Funny how technology can often encourage the fear of being alone. Autophobia. How appropriate, no? After all, many of us, happy to be on auto-pilot, experience withdrawal during hours without email, phones, cable, and Facebook. I'll be the first to admit that I've caved in and spent time with NetFlix when my goal was to dodge myself, when I didn't want to acknowledge my psyche or the Spirit.
Maybe "alone" is not the right word here, exactly. Maybe slowing down and realizing one's actual size in the universe is harder than we acknowledge it to be. Heck, I come from a people called "the quiet in the land," and (many? most?) of us are now just as much a part of the rat-race as greater society. Feel free to prove me wrong, please.

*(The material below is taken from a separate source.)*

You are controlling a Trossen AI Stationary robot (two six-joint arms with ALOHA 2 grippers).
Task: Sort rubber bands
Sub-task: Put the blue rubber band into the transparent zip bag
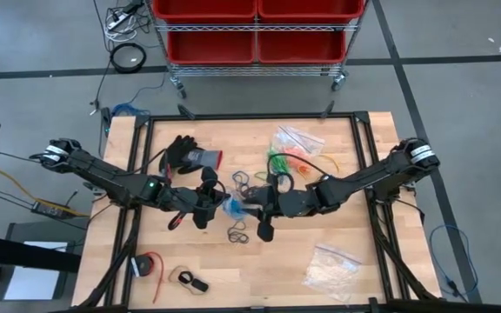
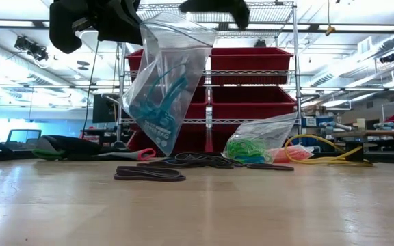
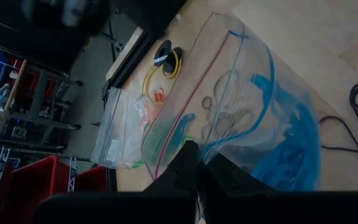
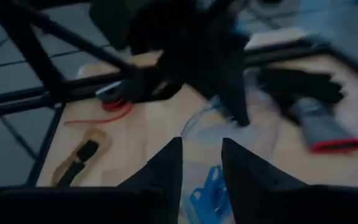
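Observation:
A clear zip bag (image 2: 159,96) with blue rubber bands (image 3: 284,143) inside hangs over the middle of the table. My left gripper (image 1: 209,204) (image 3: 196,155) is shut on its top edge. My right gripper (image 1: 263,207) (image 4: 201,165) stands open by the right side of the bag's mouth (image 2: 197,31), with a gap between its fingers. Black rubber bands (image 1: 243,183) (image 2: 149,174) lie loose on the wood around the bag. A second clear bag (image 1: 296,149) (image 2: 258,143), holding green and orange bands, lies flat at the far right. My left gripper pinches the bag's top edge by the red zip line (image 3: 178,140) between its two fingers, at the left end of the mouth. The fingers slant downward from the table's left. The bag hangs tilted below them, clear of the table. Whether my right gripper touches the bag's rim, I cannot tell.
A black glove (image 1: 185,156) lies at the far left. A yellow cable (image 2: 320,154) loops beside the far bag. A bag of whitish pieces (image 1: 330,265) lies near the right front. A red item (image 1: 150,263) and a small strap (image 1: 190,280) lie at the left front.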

How would America change if spending time alone (in order to know the self more deeply) wasn't seen as a weakness? (I don't think it's an accident that I began to type "wean" back there!)
A friend sent an Online video to me today, and it really struck a chord. Check it out:
"How to Be Alone"
I hope, dear reader, that you're circled by community, by people who've learned and love the layers that are you. But I also hope you can take yourself out for a walk now and then, to a movie, a concert--and still feel held. Whole. Tilting towards happy.
Chicana writer Gloria Anzaldua writes about carrying home on her back like a turtle--something she can never escape, but something she wants to keep reclaiming as her own. The self, too, gets transformed depending on where we take it, how we carry it, how we listen and react.
I'm turning off the computer now, the radio, the lights. The cicadas are the loudest they'll be this summer. They've been trying to get my attention. It's about time I let them.